男子は、東京2020で代表を逃し補欠だった西岡が、パリでその屈辱を晴らすために熱意を燃やしている。2020年から3年連続で全日本選手権を制し、高校3年の時に出場した2021年の世界選手権では、3回宙返りを7本入れた構成で、難度点世界記録を樹立して銀メダルを獲得。2022年はワールドカップで2連勝の好成績を残した。大会中に左膝の半月板を損傷し、3か月競技ができない期間もあったが、2023年の世界選手権では銅メダルを獲得し、着実に世界の強豪と戦える実績を積み上げてきた。パリで金メダルを取るために演技構成を見直した西岡は、5月のオリンピック代表選考会で、3回宙返りを6本と、2回転宙返り+4回ひねりを入れた高難度の演技を成功させ、その手ごたえを掴んでいる。20歳で初出場となるオリンピックで、日本トランポリン界初となる金メダル獲得を達成できるかが、見どころだ。
森ひかる
- 生年月日:1999年7月7日(25歳)※年齢はパリ2024開幕の7月26日時点で表記
- 所属:TOKIOインカラミ
- 出身地:東京都足立区
- オリンピック歴:東京2020
- ソーシャルメディア:Instagram、X、Youtube
西岡隆成
- 生年月日:2003年11月1日(20歳)
- 所属:近畿大学
- 出身地:大阪府東大阪市
- オリンピック歴:初出場
- ソーシャルメディア:Instagram
東京2020オリンピック、トランポリンのメダリスト一覧
女子個人
- 金メダル:ジュー・シュエイン(朱雪瑩/中国)
- 銀メダル:リウ・リンリン(劉霊玲 /中国)
- 銅メダル:ブライオニー・ペイジ(英国)
日本からは2選手が出場。宇山芽紅(うやま・めぐ)は5位入賞。森ひかるは予選敗退となった。
男子個人
- 金メダル:イワン・リトビノビッチ(ベラルーシ)
- 銀メダル:ドン・ドン(董棟/中国)
- 銅メダル:ディラン・シュミット(ニュージーランド)
日本からは2選手が出場。
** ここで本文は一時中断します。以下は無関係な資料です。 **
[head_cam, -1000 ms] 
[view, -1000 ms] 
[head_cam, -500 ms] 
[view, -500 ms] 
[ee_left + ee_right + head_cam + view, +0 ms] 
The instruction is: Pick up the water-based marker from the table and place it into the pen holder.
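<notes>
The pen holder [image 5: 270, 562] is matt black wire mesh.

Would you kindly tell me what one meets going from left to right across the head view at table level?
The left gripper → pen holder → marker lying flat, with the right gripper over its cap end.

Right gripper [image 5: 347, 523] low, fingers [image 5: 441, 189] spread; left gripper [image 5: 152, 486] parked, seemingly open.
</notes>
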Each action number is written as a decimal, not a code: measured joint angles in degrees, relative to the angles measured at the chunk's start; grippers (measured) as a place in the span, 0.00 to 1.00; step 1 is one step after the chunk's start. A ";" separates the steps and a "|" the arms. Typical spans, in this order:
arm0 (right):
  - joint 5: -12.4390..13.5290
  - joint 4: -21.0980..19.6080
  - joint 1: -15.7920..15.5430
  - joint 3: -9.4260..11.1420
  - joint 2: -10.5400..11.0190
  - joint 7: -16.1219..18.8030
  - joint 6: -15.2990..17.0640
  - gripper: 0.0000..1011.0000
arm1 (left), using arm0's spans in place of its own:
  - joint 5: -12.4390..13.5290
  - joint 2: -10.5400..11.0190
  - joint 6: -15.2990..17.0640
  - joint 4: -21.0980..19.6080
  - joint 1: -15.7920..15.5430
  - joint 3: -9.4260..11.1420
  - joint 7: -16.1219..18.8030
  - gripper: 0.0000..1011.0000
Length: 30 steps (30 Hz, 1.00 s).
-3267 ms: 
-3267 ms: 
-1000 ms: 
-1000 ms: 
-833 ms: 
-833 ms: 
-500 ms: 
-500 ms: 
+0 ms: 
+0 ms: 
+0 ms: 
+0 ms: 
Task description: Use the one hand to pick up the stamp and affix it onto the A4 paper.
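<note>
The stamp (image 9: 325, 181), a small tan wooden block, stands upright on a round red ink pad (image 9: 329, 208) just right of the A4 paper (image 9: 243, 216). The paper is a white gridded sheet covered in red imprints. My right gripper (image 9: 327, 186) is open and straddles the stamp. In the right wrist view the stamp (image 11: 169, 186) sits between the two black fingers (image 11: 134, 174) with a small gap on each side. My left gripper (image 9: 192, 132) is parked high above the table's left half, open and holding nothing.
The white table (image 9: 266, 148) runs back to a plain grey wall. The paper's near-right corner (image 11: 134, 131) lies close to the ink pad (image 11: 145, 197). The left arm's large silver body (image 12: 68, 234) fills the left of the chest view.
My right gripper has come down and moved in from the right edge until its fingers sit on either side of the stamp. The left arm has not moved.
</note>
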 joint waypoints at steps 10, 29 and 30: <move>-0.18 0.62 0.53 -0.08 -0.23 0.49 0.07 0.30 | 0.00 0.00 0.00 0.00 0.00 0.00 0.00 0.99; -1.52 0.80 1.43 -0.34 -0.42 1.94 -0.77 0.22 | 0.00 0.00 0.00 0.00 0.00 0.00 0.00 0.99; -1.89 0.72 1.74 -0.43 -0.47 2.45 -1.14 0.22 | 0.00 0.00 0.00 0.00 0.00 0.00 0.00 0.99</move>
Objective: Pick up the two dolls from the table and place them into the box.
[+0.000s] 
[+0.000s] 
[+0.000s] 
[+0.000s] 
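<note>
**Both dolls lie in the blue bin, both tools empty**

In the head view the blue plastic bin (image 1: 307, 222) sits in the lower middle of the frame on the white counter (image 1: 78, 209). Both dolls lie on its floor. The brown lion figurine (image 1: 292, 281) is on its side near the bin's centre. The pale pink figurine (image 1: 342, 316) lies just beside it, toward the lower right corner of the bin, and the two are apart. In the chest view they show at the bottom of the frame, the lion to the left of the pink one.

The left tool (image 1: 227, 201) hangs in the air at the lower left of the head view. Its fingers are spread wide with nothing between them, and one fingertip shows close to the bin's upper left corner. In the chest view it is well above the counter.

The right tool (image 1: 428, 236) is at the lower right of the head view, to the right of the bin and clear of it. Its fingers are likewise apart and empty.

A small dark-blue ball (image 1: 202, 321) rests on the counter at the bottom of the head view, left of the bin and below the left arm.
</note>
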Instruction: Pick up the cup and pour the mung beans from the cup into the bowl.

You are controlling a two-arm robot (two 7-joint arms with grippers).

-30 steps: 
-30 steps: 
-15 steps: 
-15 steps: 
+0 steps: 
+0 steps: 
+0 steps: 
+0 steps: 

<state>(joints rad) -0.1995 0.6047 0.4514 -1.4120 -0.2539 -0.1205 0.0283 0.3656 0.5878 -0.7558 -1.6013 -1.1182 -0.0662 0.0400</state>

岸大貴が7位入賞、堺亮介は予選敗退となった。
パリ2024トランポリンの競技形式
パリ2024では女子個人と男子個人の2種目が実施され、男女それぞれ16名ずつ、合計32名の選手が出場する。選手は、スチールのスプリングでフレームに固定された約4.3m×2.1mの長方形の合成繊維製トランポリンベッドで、中央部にある7cm±3cmの赤十字の表示部分に着地するよう、技や身体をコントロールしながら跳躍を繰り返す。
男女ともに予選ラウンドから始まり、トップ8が決勝に進出するオリンピックでは、予選ラウンドの得点は決勝には引き継がれず、持点0点で新たに自由演技を行う。各演技は、10回連続で異なる技を行い、それぞれの得点を合計して順位が決められる。10回の技を演じるのに要する時間はおよそ20〜30秒で、技に入る前に行うストレート(伸身)ジャンプは予備ジャンプとして十分な高さに到達するまで行われ、技として回数には数えられない。また、連続して技を繰り出せなかった場合や、トランポリンベッド以外に身体が触れたり、外に落下した場合は競技が中断となり、その時点で演技が終了となる。
パリ2024トランポリンの競技日程
以下すべて現地時間(日本はパリより7時間進んでいる)。日程は変更になる可能性もある
8月2日(金)
- 12:00〜14:30 女子予選、女子決勝
- 18:00〜20:30 男子予選、男子決勝
パリ2024トランポリンの競技会場
ベルシー・アリーナ
フランスのパリ12区にあるフランス最大の屋内競技場、ベルシー・アリーナは、これまでに何百ものイベントで、3,000万人以上の観客を受け入れてきた。1984年に建設されたピラミッドのデザインが特徴的なベルシー・アリーナは、文化とスポーツを象徴する会場のひとつとして、ロレックス・パリ・マスターズ(男子テニスATPツアー)や2018年欧州女子ハンドボール選手権決勝ラウンドのような国際大会だけでなく、ダフト・パンク、マドンナ、ポール・マッカートニーなど世界的に著名なアーティストのコンサートなども開催してきた。
この会場では、トランポリンのほか、体操競技、バスケットボール、車椅子バスケットボールが開催される。